Parlare del Riesling non è mai semplice, neppure quando si professa esperienza e competenza. Da parte mia, ho sempre pensato che il termine stesso fosse uno scrigno che racchiudeva numerose sensazioni da quando mi capitò di ritrovarmi al cospetto di cotanta maestà in una serata natalizia di qualche anno addietro. Come in ogni favola che si rispetti, tutto ebbe inizio con «c’era una volta». E quella volta c’era un Riesling della Mosella, vendemmiato nel 1979 e amorevolmente versato in una caraffa per attenuare l’odore di cherosene e armadio chiuso tipico dei vini bianchi dalla lunghissima evoluzione. Fu amore a prima vista, che fece di questo nettare una passione di vita, al punto che devo soffermarmi ovunque ci sia un banco degustazione con un Riesling, in particolare di produttori tedeschi e austriaci, pur senza disdegnare alcune aziende dello Stivale, ormai abilissime a crearne notevoli esempi.
E così, nel movimentato appuntamento fiorentino di Food & Wine in Progress 2018, ho colto l’occasione di poter degustare vari Riesling, tra cui faceva spicco un TBA (il benedetto acronimo dell’interminabile Trockenbeerenauslese) di gran classe, ideato e vinificato dall’azienda Van Volxem di Roman Niewodniczanski.
Non voglio certo mettermi a scrivere – qui e ora – un trattato storico-scientifico sul Riesling e sul vino tedesco: ne esistono già di ottimi, a partire dalla colonizzazione romana di quei territori per arrivare ai nostri giorni. Sappiamo tutti che il vino è stato per secoli una fonte di sostentamento, un prodotto totalmente energetico e salutare, grazie alle proprietà antisettiche dell’alcool post-fermentativo. E sappiamo molto sulla Mosella, ma molto meno sulla Saar (Mosel-Saar-Ruwer, per la precisione) della quale si è parlato poco o nulla, rispetto ai vicini di casa, ma deve esserci un buon motivo se la zona di Altenberg viene paragonata addirittura a Montrachet per qualità, spiccata acidità e longevità, con sentori meno morbidi e meno dolci di zone vitate a Riesling anche più celebrate.
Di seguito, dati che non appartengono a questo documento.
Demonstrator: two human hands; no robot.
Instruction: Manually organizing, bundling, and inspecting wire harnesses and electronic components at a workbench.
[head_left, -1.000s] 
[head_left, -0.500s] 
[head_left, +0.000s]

C’è chi afferma che l’acidità sia tutto nel vino; non è vero, o – meglio – non basta. La struttura è sempre fondamentale e quella presente nel Riesling TBA Scharzhofberger 2011 di Van Volxem è davvero impressionante, non soltanto per i ben 351 g/l di zuccheri a fronte degli 11,8 g/l di acidi organici. Ha un colore giallo oro talmente luminoso che metterebbe in ombra i gioielli della Corona, una densità cremosa e una scorrevolezza appena accennata che ci rendono impazienti, mentre al naso emerge un coro polifonico di sentori che colpiscono i sensi da ogni lato: miele di acacia, zenzero, pepe bianco, cannella, ma anche pesca sciroppata, cedro candito, albicocche disidratate, maracuja e mandorle tostate. Potrebbe bastare questo elenco a dare l’dea di cosa abbiamo di fronte, e invece manca ancora la parte finale e decisiva, il possente convitato di pietra di mozartiana memoria: l’assaggio. E qui si evidenzia la difficoltà del sottoscritto a descrivere un gusto praticamente immortale, che mi fa pensare a quel ‘velluto’ storpiato da George Clooney nella pubblicità di una nota marca di caffè, un aroma di torrefazione che – coincidenza… – non manca tra quelli di bocca avvertiti. Equilibratissimo, il sorso avanza con passo sicuro attraverso tutte le sensazioni olfattive precedentemente individuate, fermandosi su un altopiano di sapidità unico nel suo genere. Solo con grande fatica riesco a ricordarmi che possiede un’importante componente glicerica; in realtà, l’unica cosa che resta fissa nella mente è la grande pulizia di bocca, che lo rende perfetto non tanto con dessert e dolci della tradizione (zelten, panforte o pampepato che dir si voglia), quanto piuttosto con formaggi erborinati di grande carattere e invecchiamento. A voi la scelta, tanto non sbaglierete.